Paolo Taviani presenta Una questione privata (girato nelle Langhe e in Val Maira, sarà dal 1º novembre nelle sale), drammatico film liberamente tratto dall'omonimo romanzo di Beppe Fenoglio, apparso da Einaudi nel 1963 e ambientato negli ultimi giorni della Seconda guerra mondiale, quando i partigiani combattevano i fascisti sulle montagne della Val Maira, invase dalla nebbia nera. Dato l'infortunio del fratello, il regista attivo dal 1954 era da solo, ieri, al secondo giorno della Festa del Cinema di Roma, a raccontare del proprio lavoro e della propria famiglia.
«Mio padre Ermanno, avvocato, era partigiano. Da padre di cinque figli nascondeva il suo antifascismo, che dichiarò soltanto nel 1944. Io e Vittorio abbiamo scoperto tardi cos'era il fascismo, portando da mangiare al babbo, nascosto sul campanile d'una chiesa. Da piccolo pensavo che Mussolini fosse Dio: ero Balilla e mi affascinava la voce forte del duce», dice Paolo, che nella produzione è stato affiancato da Ermanno Olmi, del quale si sente fratello. «Dopo Fellini e De Sica, la generazione successiva ha tre grandi: Olmi, Bellocchio e i Taviani, con il loro La notte di San Lorenzo», scandisce, circondato dai giovani e bravi attori Luca Marinelli, Lorenzo Richelmy e Valentina Bellè, interpreti di un triangolo amoroso alla Jules e Jim, sullo sfondo della guerra civile italiana. Tra famiglie di contadini sterminate e compaesani che uccidono compaesani, Una questione privata pigia il pedale dell'amour fou sulle note di Somewhere Over the Rainbow, cantata da Judy Garland: l'impazzimento di gelosia del partigiano Milton, il protagonista innamorato della giovane amica, campeggia su tutto.

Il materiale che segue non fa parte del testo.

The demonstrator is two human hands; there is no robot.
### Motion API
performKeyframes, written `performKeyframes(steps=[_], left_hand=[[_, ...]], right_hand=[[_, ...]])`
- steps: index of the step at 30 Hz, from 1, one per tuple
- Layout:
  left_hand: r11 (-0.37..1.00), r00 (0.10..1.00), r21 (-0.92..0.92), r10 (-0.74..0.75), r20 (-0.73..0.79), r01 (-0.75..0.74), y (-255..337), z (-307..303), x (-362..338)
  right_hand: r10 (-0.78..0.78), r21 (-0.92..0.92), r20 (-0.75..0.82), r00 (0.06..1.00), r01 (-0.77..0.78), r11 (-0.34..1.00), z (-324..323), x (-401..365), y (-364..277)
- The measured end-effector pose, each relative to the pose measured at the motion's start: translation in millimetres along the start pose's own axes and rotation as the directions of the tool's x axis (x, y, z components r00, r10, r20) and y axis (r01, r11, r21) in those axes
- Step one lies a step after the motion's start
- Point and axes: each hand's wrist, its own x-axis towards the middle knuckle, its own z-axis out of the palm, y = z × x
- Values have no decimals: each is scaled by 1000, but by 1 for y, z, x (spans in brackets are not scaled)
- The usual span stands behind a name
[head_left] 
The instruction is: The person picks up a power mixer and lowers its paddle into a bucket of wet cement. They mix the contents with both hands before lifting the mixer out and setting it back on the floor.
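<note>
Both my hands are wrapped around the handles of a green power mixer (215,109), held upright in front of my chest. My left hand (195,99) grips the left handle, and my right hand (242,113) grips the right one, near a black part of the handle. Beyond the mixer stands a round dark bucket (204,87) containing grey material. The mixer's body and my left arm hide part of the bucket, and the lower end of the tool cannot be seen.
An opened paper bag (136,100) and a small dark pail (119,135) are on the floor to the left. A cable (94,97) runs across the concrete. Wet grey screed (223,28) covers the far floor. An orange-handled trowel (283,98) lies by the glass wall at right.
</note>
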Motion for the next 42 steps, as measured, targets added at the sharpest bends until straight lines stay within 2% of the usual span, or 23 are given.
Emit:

La sua ossessione ha lo sfondo tragica della lotta partigiana. «Milton diventa un Orlando furioso. Ci siamo presi molta libertà, adattando Fenoglio. Il nostro è cinema-cinema e, per dirla con Pirandello, le storie sono sacchi vuoti, afflosciati a terra, che riempiamo come cavolo ci pare», precisa Paolo.
Luca Marinelli, della sua esperienza sul set, ha un ricordo folgorante: «Sono sceso dall'auto e mi sono trovato davanti 60 ragazzi ventenni, accampati nelle tende: sono loro che hanno fatto la Resistenza,
dei ventenni». Ricorda anche la sorpresa nell'accostarsi al romanzo di Fenoglio: «Mi aspettavo una storia di partigiani, guerra, invece, ecco l'ossessione, la paranoia, la febbre che fa correre Milton in mezzo ai monti».